Wise and Unwise Testimony for Christ by J R Miller
All the passages below are taken from J R Miller, “Intimate Letters on Personal Problems.”
I know that the work which you are doing, especially in the class of college of which you speak, is hard and discouraging. The pressure of work is so great, that the girls are quite apt to decide that they have no time for religious or devotional meetings of any kind, scarcely even time to read the Bible and pray. This is unfortunate. Indeed, it is not true that they are so driven. Luther used to say, “I have so much to do — that I cannot get along with less than three hours a day praying.” The more he had to do — the more he needed to pray, for with him, to pray was to work. However, this is not the attitude in which most college girls approach the subject. They look at it from a different point of view, and too often it is quite easy for them to set it entirely aside.

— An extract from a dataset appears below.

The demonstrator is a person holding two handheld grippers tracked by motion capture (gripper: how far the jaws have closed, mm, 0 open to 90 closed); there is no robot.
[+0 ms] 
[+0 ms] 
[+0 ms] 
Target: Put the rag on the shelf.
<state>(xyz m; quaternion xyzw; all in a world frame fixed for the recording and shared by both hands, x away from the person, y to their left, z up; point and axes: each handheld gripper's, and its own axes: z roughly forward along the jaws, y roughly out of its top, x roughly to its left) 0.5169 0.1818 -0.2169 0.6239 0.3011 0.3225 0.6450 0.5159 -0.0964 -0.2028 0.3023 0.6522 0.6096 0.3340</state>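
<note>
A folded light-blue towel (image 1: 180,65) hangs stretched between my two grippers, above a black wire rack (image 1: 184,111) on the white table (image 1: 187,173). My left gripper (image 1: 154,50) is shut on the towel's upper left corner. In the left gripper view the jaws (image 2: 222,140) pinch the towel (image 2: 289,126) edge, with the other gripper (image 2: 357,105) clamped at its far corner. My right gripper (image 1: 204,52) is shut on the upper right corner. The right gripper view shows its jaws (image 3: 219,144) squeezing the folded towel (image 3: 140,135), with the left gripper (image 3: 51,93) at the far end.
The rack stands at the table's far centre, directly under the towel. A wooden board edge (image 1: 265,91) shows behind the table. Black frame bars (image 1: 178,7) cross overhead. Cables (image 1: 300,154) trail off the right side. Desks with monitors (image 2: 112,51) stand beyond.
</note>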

I want to talk to you about a matter which I am quite sure you have noticed yourself in these colleges. I am not certain that there is any way to remedy it — but, at the same time, it is important that workers like yourself should have a full conception of it and should give it careful consideration. It so happens that many of the girls in these colleges who seem to represent the best Christian elements, are not themselves such girls as can influence others. Often they are not the best in their standing in the class. Then, frankly, they do not seem to have a fortunate way of expressing their Christian life. It partakes too much of the goody-goody style. It is not strong, vigorous, nor very wholesome Christianity. Sometimes they are rather morbid girls. Then, in their contact with the others, especially in their efforts to do them good — they lack tact. The same thing is observable everywhere. Some of the most earnest Christians in churches are often those whose influence over others is not very strong.
I have thought that possibly you might be able to do something in this direction, by talking freely to the Christians in the different classes, on the necessity of wisdom in the expression of their Christian life, and in their efforts to do others good. Religion ought to be the most natural thing in the world. It should always be approached in a natural way, so as not to give to the efforts of good people the semblance of impertinence.

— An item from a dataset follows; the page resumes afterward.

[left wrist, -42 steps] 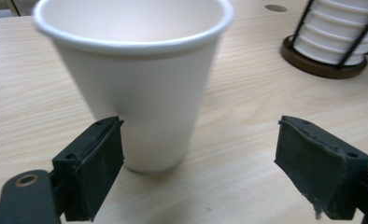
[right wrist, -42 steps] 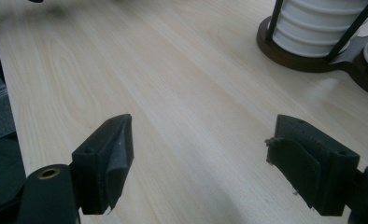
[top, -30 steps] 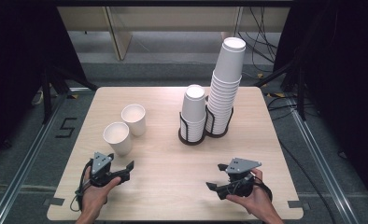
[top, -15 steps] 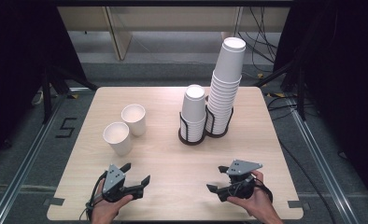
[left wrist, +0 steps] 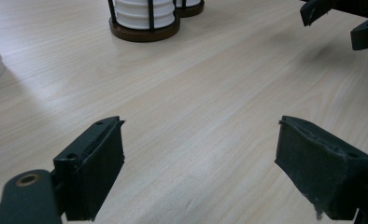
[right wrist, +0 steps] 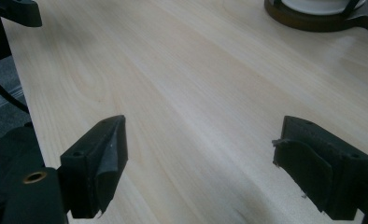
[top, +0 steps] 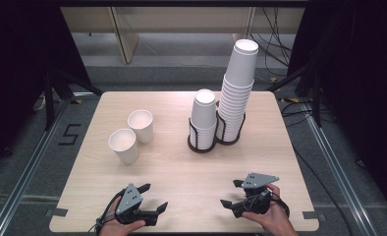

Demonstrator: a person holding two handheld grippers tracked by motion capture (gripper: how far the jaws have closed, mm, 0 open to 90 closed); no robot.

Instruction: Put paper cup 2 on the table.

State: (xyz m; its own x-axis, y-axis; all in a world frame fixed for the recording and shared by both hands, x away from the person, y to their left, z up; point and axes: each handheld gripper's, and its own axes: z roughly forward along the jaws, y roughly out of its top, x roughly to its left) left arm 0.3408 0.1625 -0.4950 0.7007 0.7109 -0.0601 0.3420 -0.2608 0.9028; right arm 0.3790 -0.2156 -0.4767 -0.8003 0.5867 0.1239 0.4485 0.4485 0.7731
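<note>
I am working at a pale wooden table (top: pixel 181 172) that takes up the middle of the high view, its near edge along the bottom of the frame. Right of centre a tall stack of white paper cups (top: pixel 238 93) is standing upside down in a dark wire holder (top: pixel 231 137), and a shorter stack (top: pixel 203 118) is sitting just beside it in a second holder (top: pixel 201 145) — caged, I judge, so the columns are not toppling while cups are being drawn off. At centre left two single cups are standing mouth-up and well apart from the stacks: the nearer cup (top: pixel 123 145) just beside the farther cup (top: pixel 141 126), seemingly set out as the work in hand.

At lower left of the high view I am holding my left gripper (top: pixel 152 197) low over the bare wood, pointing toward the right of the frame. Its jaws are standing apart with nothing between them and nothing touched; the left gripper view is showing plain tabletop between the pads. At lower right my right gripper (top: pixel 232 192) is facing left in the same way — jaws spread, empty, clear of everything. Both are resting well short of the cups, near the table's front edge.
</note>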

Some years ago I was in California and strolled into the Y.M.C.A. rooms one day. A young man, seeing me there as a stranger, approached me and began to “talk religion” to me. I was quite anxious to find out his method, and was noncommittal at first in my answers and developed in him some of the very worst phases of that professional talk which is too common, even among good people. It is nothing more than miserable religious rhetoric, and, if I had not been a Christian man, with a large amount of patience gathered for the occasion, I would certainly have felt that he was exceedingly impertinent, talking to me in a way in which he had no right to talk, and saying things of which he had the smallest possible knowledge himself.
I think you will appreciate my motive in writing of this to you, as I have done, so frankly. I have been trying, as far as I possibly could, to help the Christian students, as I have met them, from time to time, to learn the lesson that they must be simple, sincere and natural, not only in their Christian life — but especially in their conversations on religious subjects. As a rule, Christian students had better not do very much talking about religion to those who are not Christians. The better way for them, is to live out their religion in their contact with these girls, to pray much for them and to learn to love them deeply and truly — but not to speak to them personally until the appropriate time comes for it. I have known Christians who, by their beautiful and holy life, have won the confidence and the affection of unbelievers, and have also won their respect for the Christian religion. The time has come, by and by, when they could speak to them and when every word they spoke was golden, because of the place they had won in the hearts of these girls by their sweet, beautiful and sincere Christian life and character.